There's that, plus some intangibles that I would have difficulty describing. Again, it might be linked to my simplistic understanding of types 1 and 6. In a lot of your posts I sense a healthy dose of critical distanciation and a proclivity for dispassionate and constructive exchanges which might be captured by the idea of "cordial warmth" you spoke about previously. I would sense in you a wish to keep things peaceful prior to a wish to act and change things towards more peace, because the latter in itself might involve a threat to the security that the type 6 treasures. This would amount to a more detached and contemplative rather than "interventionist" approach to otherwise strong ethical principles.
 
Ren said:
I would sense in you a wish to keep things peaceful prior to a wish to act and change things towards more peace, because the latter in itself might involve a threat to the security that the type 6 treasures. This would amount to a more detached and contemplative rather than "interventionist" approach to otherwise strong ethical principles.

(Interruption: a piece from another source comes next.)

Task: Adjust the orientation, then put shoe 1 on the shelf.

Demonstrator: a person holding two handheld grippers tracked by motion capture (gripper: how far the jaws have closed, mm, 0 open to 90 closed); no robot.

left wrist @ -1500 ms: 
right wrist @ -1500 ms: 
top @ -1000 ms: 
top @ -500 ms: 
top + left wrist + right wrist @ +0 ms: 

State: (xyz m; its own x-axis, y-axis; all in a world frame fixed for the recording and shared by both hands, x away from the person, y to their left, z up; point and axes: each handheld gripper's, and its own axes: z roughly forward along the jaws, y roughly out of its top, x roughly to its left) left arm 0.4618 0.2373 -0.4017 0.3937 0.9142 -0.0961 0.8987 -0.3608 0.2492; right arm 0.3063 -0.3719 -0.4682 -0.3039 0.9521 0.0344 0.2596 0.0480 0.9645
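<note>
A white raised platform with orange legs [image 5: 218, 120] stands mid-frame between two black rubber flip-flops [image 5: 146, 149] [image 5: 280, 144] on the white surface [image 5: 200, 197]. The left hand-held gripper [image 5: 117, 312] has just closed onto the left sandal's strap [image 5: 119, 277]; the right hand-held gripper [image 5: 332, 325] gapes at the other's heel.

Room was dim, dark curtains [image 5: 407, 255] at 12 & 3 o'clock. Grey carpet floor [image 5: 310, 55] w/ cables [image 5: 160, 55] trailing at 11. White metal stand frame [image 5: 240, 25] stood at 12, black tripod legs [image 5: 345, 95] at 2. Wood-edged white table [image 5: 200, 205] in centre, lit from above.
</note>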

Yeah, my basic idea is that if you kill disagreement at the very start by reason (even if your conclusion is only that you both know nothing), harm is dodged. Once you have to intervene, it's already messy/harm-prone.

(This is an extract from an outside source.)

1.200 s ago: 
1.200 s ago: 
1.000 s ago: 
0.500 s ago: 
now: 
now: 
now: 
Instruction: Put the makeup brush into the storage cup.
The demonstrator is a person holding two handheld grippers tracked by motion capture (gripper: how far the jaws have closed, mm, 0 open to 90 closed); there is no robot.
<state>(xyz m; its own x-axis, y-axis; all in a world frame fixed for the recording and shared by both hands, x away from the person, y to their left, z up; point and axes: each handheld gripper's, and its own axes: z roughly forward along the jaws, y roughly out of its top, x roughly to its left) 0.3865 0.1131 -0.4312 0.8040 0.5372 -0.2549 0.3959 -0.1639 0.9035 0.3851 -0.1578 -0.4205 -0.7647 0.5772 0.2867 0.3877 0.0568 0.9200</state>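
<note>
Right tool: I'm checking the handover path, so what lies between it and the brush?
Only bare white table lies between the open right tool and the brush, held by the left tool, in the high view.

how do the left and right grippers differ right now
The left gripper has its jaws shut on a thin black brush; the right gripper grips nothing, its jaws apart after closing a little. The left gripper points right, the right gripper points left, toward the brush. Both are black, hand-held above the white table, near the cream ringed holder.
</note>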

I try a lot to not just envision what someone is saying but also what the train of thought behind it might be. That way I refute not just the conclusion but guess the reasoning.

(Also I apply this to my own thoughts too; attack it before it can be attacked. Hence why I deeply value being able to think of every possible angle on something... perhaps even more than I value reaching an answer.)
 
@charlatan You don't strike me as 1 primary as well. Of course, I don't know which your instinctual stack is, and am not particularly well-versed in the enneagram past the knowledge needed to learn which type I am and how it affects me. A test told me that I am a balanced-winged 1, but I think I lean more towards the w9 mentally, towards the w2, though, practically. I guess the 4w5 secondary explains why I act the way I do, however, it's not the primary mode of behaviour. It doesn't help if I give into the 4 completely, as this is also the path of disintegration for the 4 (makes me wonder sometimes if I really am that tritype, as it is considered an archetype, but why the hell not?). I am the kind of person that takes "an eye for an eye" almost literally, and wants to inflict just as much pain as I have felt at the fault of others. But with Fe, I still feel the pain the other feels, so I feel the pain twice (it is different if that person really deserves to feel pain - in my eyes, I know it's highly subjective -, then I can be heartless). So, in order to prevent it, I sometimes retreat, remove myself from the situation (and person responsible) and indulge in something completely different, so I can let the feeling pass. Of course, if I am reminded of the feeling, I feel it again, almost at the same intenstity. That certainly doesn't help letting things go.

Well, turns out I talked more about the other two than the first. But tell me: what do you think?


@Ren what aspects render you torn between 5w4 and 4w5? Have you looked at disintegration and reintegration (the arrows)? It might be illuminating.